= President's Management Council =

The President’s Management Council is an executive branch reform group in the United States. Although established by the Administration of President Bill Clinton in 1993, the concept for this council, and its purpose, has existed in various forms since the Reagan administration. The group is made up of high-ranking administrative officials and tasked with improving management within the Executive Office, resolving specific interagency management issues and produce mechanisms for the efficient exchange of information throughout the executive branch. Members to the council include the Chief Operating Officers from all federal executive departments (minus the Department of Homeland Security), the Deputy Director for Management of the Office of Management and Budget, Director of the Office of Personnel Management, Administrator of General Services Administration, the Chief Operating Officers of three other Executive branch agencies designated by the Chairperson, Secretary of the Cabinet, as well as officials of the Executive departments and agencies as designated by the President.
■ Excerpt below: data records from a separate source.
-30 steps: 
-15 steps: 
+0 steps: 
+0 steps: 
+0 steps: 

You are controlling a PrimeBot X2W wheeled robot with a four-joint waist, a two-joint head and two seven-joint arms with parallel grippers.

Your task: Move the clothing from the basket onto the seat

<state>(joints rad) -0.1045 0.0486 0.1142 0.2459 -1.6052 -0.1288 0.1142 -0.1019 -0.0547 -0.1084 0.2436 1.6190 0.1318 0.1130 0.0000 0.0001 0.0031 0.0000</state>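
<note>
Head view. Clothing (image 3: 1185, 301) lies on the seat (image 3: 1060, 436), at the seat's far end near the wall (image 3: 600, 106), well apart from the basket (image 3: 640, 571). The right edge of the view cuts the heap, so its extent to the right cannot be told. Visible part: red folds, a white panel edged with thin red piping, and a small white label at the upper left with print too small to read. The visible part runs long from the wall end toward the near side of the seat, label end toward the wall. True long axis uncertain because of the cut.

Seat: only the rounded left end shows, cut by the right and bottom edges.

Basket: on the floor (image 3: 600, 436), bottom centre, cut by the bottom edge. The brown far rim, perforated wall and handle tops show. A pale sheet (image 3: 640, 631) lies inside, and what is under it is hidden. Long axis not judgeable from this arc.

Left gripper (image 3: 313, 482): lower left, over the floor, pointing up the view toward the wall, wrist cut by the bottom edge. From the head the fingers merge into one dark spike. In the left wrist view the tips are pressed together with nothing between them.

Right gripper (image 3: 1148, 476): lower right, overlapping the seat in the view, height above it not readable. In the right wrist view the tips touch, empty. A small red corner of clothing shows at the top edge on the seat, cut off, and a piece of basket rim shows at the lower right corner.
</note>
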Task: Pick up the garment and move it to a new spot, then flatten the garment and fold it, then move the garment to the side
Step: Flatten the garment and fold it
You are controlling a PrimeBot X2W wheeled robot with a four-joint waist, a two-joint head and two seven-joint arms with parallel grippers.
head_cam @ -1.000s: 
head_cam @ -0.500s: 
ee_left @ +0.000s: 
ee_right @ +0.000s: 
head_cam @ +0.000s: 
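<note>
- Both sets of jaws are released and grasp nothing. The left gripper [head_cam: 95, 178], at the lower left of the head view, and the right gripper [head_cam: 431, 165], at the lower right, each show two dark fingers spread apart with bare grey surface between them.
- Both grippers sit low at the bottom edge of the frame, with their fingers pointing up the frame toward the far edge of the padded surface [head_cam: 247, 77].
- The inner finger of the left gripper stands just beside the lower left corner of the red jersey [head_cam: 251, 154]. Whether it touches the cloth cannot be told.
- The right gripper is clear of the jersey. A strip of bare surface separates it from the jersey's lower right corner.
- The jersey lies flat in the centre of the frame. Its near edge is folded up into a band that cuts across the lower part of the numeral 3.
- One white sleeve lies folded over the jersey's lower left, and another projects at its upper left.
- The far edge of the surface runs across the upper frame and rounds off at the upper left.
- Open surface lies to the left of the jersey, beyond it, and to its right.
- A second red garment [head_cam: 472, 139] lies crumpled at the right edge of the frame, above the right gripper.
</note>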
The Management Council has since been adopted by both the Bush and Obama Administrations. In July, 2001, President George W. Bush issued a memorandum establishing the council, tasked with improving overall executive branch management and coordinating management-related efforts to improve government. In 2010, President Barack Obama signed Executive Order 13538 to create the Management Council's private-sector counterpart- the President's Management Advisory Board, consisting of executive officers and chairpersons in American industry.